In a press release, the U.S. Department of Justice (DOJ) and the Henry County School District have entered into a settlement agreement to ensure that all students in the district are able to enroll in school, regardless of national origin or immigration status. The settlement agreement resolves DOJ’s investigation into allegations that the district improperly notified parents that their children would be withdrawn from school for not providing a social security number, and failed to make its enrollment procedures accessible to parents with limited proficiency in English.
Under the settlement agreement, the district will ensure that all parents understand that providing their child’s social security number is voluntary, and no child will be denied enrollment or attendance in school for declining to provide a social security number.
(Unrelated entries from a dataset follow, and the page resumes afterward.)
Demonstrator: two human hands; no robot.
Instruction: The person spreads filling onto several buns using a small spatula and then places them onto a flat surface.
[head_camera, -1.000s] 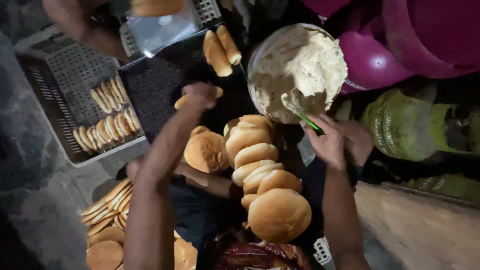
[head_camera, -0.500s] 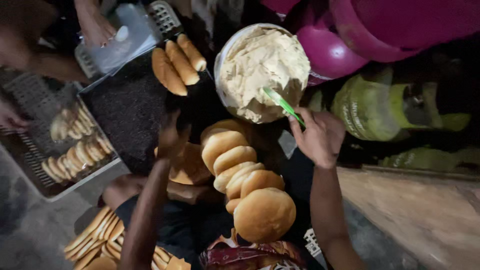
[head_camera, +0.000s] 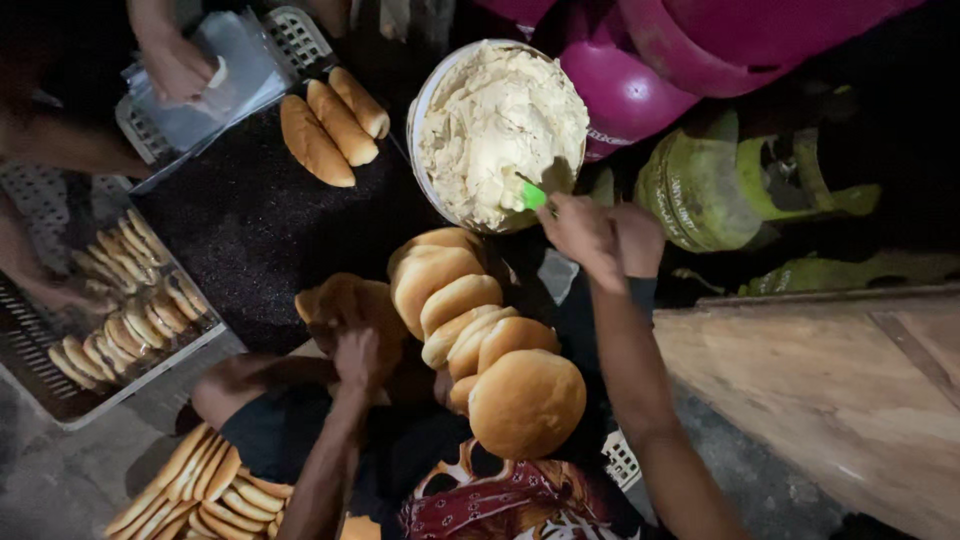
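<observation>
Bun (head_camera: 345, 305) gripped by left hand (head_camera: 362, 355), just left of bun row (head_camera: 480, 335). Green spatula (head_camera: 532, 195) clasped in right hand (head_camera: 590, 235), blade dipped into cream bowl (head_camera: 425, 105) beyond that row.

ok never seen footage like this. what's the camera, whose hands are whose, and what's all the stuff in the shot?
There is one view only: a camera worn on a person's head, looking straight down at their own bare hands. No machine is involved.

Their right hand holds a green-handled tool dipped into a white tub of pale cream. Their left hand grips an opened bun. Between the two arms runs a row of round buns, overlapping one another.

Three long rolls lie on the dark surface above. At left, a slotted tray holds small rolls, and more rolls are stacked at bottom left.

The hand at top left, on a clear plastic bag, belongs to another person. Pink and green containers sit at right.
</observation>
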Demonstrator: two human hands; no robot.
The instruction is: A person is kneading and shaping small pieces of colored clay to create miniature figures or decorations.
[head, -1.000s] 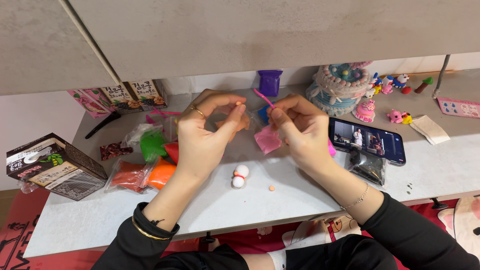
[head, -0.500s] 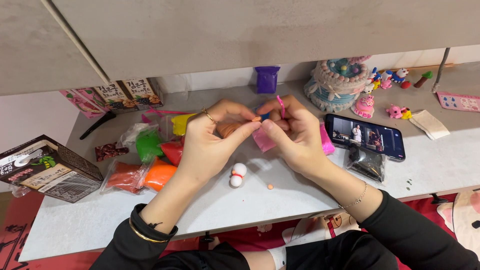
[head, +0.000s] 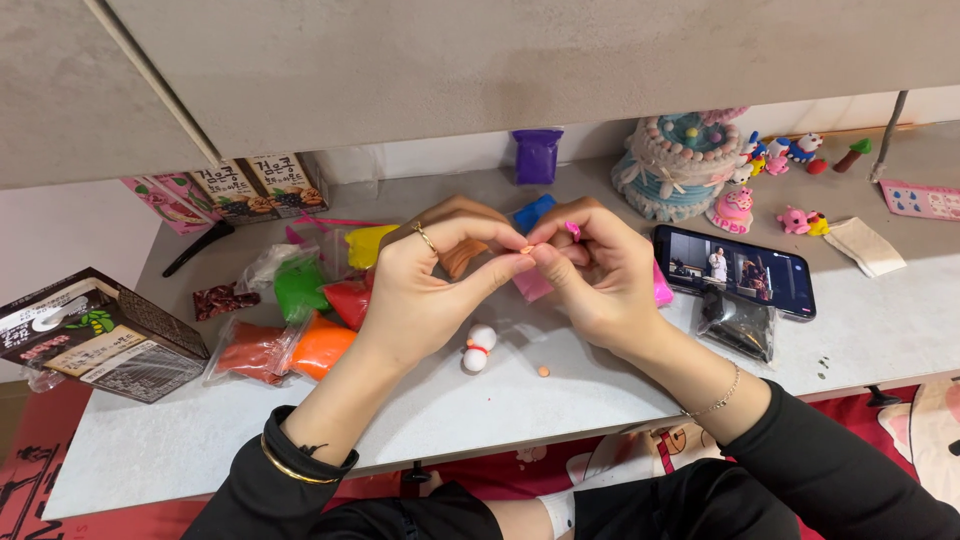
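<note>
Centrally, item one: a tiny orange clay bit (head: 527,249), pinched between the fingertips of both hands above the grey tabletop (head: 880,330), held high and close to the camera, probably so that so small a piece can be seen and shaped.

- Left hand (head: 425,290): thumb and forefinger closed on the bit; a thin ring on one finger, gold bangle at the wrist.
- Right hand (head: 595,275): fingertips meeting the left's on the same bit; a slim pink tool (head: 572,229) is tucked among its fingers, and a fine chain bracelet hangs at the wrist.
- Small white figure (head: 478,348): two smooth round balls with a red band between, lying on the table at 6 o'clock from the hands, just below them.
- Orange pellet (head: 543,371): flat, round, at 5 o'clock from the figure, near it.
- Clay packets (head: 300,320): soft lumps in crinkled clear bags, in yellow, green, red and orange, heaped at 9 o'clock from the hands, within reach.
- Pink clay slab (head: 531,285): matte, partly hidden behind the right hand.
- Phone (head: 735,282): glossy, lit, lying flat at 3 o'clock, screen turned toward the person.
- Cake-shaped model (head: 675,165): pale blue, piped trim, at 1 o'clock, with small bright figurines (head: 800,220) beside it.
- Purple packet (head: 537,155): upright at 12 o'clock, against the wall.
- Dark carton (head: 95,335): on its side at 9 o'clock, at the table's edge.
</note>
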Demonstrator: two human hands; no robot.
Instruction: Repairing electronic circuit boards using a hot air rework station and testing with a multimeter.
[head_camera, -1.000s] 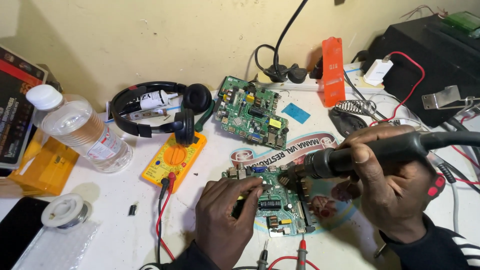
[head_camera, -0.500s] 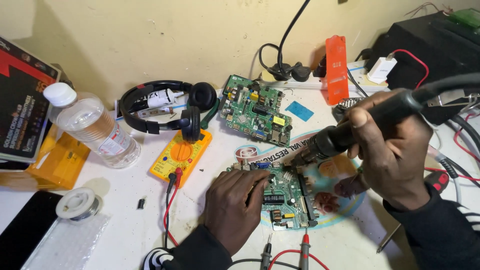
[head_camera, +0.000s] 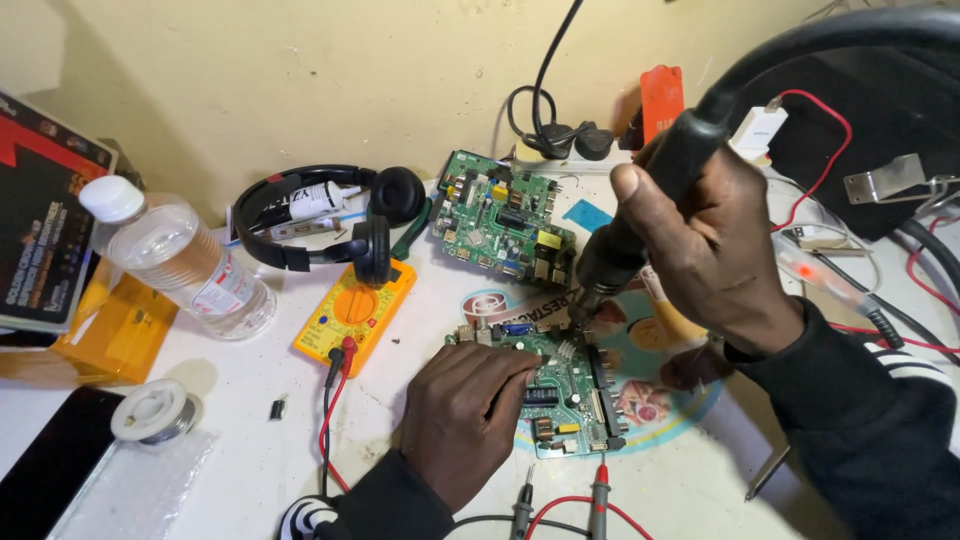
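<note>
The green rectangular printed circuit board (head_camera: 575, 395) lies flat on a round printed mat, populated side up (black connectors along its right edge). The black cylindrical hot-air handpiece (head_camera: 640, 210) is tilted steeply, nozzle just above the board's upper edge.

left hand (head_camera: 465, 412) hiding board (head_camera: 570, 385) edge, phone (head_camera: 50, 465) cut off

Left hand (head_camera: 462, 415) is pressing down on green circuit board (head_camera: 570, 385); right hand (head_camera: 715, 240) is gripping black hot-air handpiece (head_camera: 650, 200), nozzle pointing at board's top edge. Yellow multimeter (head_camera: 355, 315) is sitting just left.
</note>
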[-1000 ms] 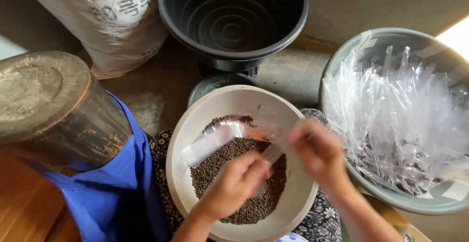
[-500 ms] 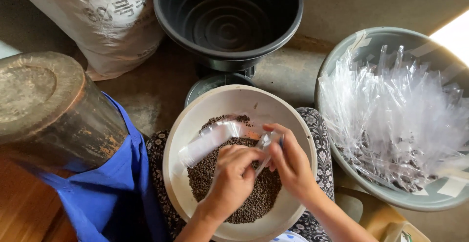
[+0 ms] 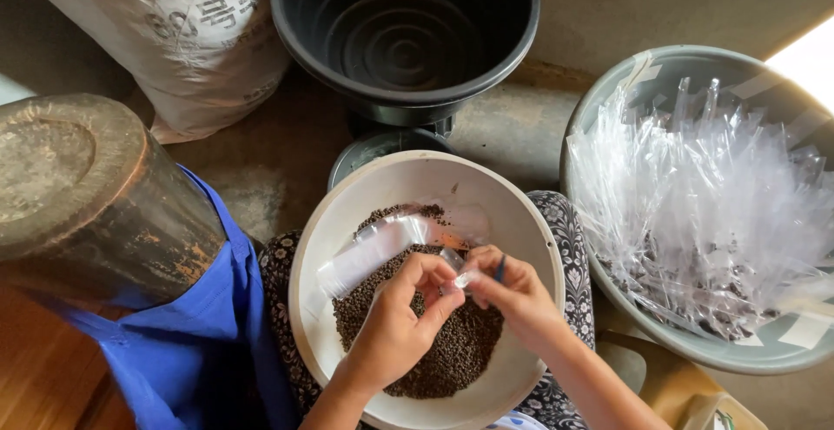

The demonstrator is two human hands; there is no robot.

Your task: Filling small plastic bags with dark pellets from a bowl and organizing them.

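Over the cream bowl (image 3: pixel 530 221) of dark seeds (image 3: pixel 452 352): left hand (image 3: pixel 395 330) and right hand (image 3: pixel 512 295), both grips pinched on 1 small clear bag (image 3: pixel 453 267). Gray tub (image 3: pixel 608 117) of clear bags right of bowl.

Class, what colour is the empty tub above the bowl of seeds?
Black, with ringed ridges inside; the tub shows best in the head view.

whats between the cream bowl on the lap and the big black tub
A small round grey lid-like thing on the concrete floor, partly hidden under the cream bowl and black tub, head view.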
The settlement agreement also requires the district to provide parents who have limited English proficiency with enrollment and registration information in a language they can understand. The district further agreed to conduct training for administrators and staff on registration and enrollment procedures and proper communication with limited English proficient parents.
“Public schools serve all children in this country, no matter where they or their parents were born,” said Thomas E. Perez, Assistant Attorney General for the Civil Rights Division. “No one benefits when a child is kept out of the classroom. The Justice Department is committed to ensuring that all that students and their families are welcomed in school, regardless of background. ”
“No child should face barriers to enrolling in school,” said Sally Quillian Yates, U.S. Attorney for the Northern District of Georgia. “We commend the Henry County School District for working collaboratively with the department and for taking the steps necessary to enroll all students and communicate effectively with limited English proficient families.”
The settlement agreement reflects guidance that the Georgia Department of Education issued to all Georgia school districts in September 2012, after DOJ raised concerns about student enrollment practices in the state. The new guidance makes clear that no student can be denied enrollment in any public school or program for declining to provide a social security number or declining to apply for a social security number.
Source: www.justice.gov, 11/9/12, By Staff
[Editor's Note: In August 2012, Legal Clips summarized the decision of a three-judge panel of the U.S. Court of Appeals for the Eleventh Circuit in Hispanic Interest Coalition of Alabama (HICA) v. State of Alabama, Nos. 11-14535, -14675, and United States v. Alabama, Nos. 11-14532, -14674, which held that the section of Alabama’s immigration law (“Section 28”) requiring public schools to verify, and collect data on, the citizenship and immigration status of enrolling students violates the Equal Protection Clause, and that at least one of the HICA Plaintiffs had standing to challenge Section 28, reversing a district court’s denial of HICA’s motion for a preliminary injunction to bar enforcement of that provision.
In the companion case, United States v. Alabama, the same three-judge panel dismissed the United States’ appeal regarding Section 28 as moot, finding that it was unnecessary to address the United States’ argument that Section 28 is also preempted by federal law, because the panel already determined that Section 28 violated the Equal Protection Clause in the HICA case.]